Kasus SKL-BLBI yang ditangani KPK ini menjerat mantan Ketua BPPN (Badan Penyehatan Perbankan Nasional) Syafruddin Arsyad Temenggung sebagai tersangka. Kini, Syafruddin sudah divonis penjara selama 13 tahun, yang kemudian meningkat menjadi 15 tahun di tingkat banding. Menurut, hakim Syafruddin bersalah melanggar hukum terkait pemberian SKL-BDNI dan menyebabkan kerugian keuangan negara Rp 4,5 triliun serta menguntungkan Sjamsul sebesar Rp 4,5 triliun.
Menurut kalangan keuangan yang tahu persis kondisi di saat krisis – apa yang dilakukan saat itu sudah sesuai kaidah dan proper. Sementara banyak pihak yang tidak menyelesaikan kewajiban BLBI justru tidak diutak atik. Sehingga, SKL-BDNI ini dinilai banyak unsur politis semata. Kasusnya sudah sejak tahun 1998, atau sudah 20 tahun lalu.
Tidak ada kepastian hukum. Kasus masa lalu dilihat dengan kacamata sekarang. Bahkan, di publik sekarang banyak pertanyaan, mengenai kredibilitas hasil audit BPK ini. Apakah auditor BPK merasa merinding dengan KPK, karena pada saat itu, ada operasi tangkap tangan KPK ke auditor utama BPK?

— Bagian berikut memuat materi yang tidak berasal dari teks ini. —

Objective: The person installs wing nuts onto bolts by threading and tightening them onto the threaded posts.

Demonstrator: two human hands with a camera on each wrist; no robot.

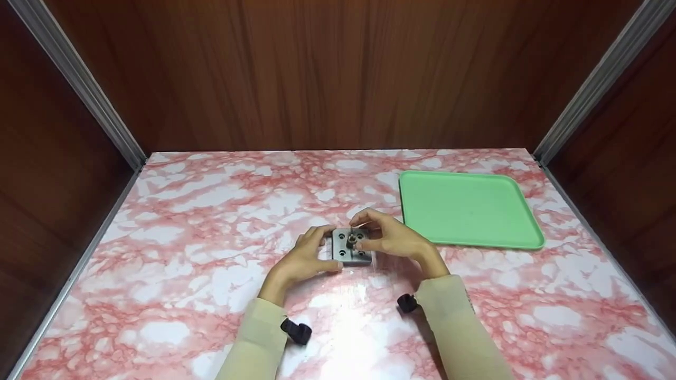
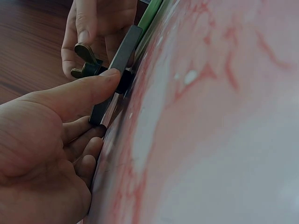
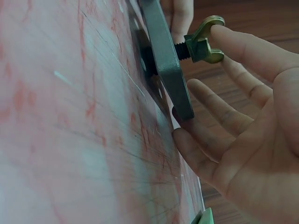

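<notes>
A square grey metal plate (image 1: 351,257) with holes near its corners lies in the middle of the tabletop. A dark threaded bolt passes through its centre and carries a brass-coloured wing nut (image 3: 201,50). My left hand (image 1: 302,259) grips the plate at its left side, thumb on the near edge, fingers at the far left corner. With thumb and a finger, my right hand (image 1: 393,238) pinches the wings of the nut. In the right wrist view the plate (image 3: 166,56) stands slightly off the tabletop, with the bolt's dark lower end beneath it; some thread shows between plate and nut.
A green tray (image 1: 470,208) lies at the back right, behind my right hand. Dark wood-look panels (image 1: 338,74) with metal corner posts enclose the back and sides. The tabletop (image 1: 185,264) has a red and white marbled surface.
</notes>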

Apakah ada pihak-pihak BPK yang namanya sempat nyaring ke publik merasa harus barter hasil ini? Tidak ada yang bisa memastikan, namun menurut norma audit yang berlaku, tentu ada pihak yang diaudit yang juga harus diperiksa. Jika tidak ada, seperti yang disebut Otto Hasibuan, maka hasilnya bisa disebut audit yang tidak kredibel, dan menimbulkan ketidakpastian hukum.
Sulit untuk tidak mengatakan jika BPK menerapkan double standard, dan ini tentu mengerikan bagi siapa saja, termasuk kepastian berusaha.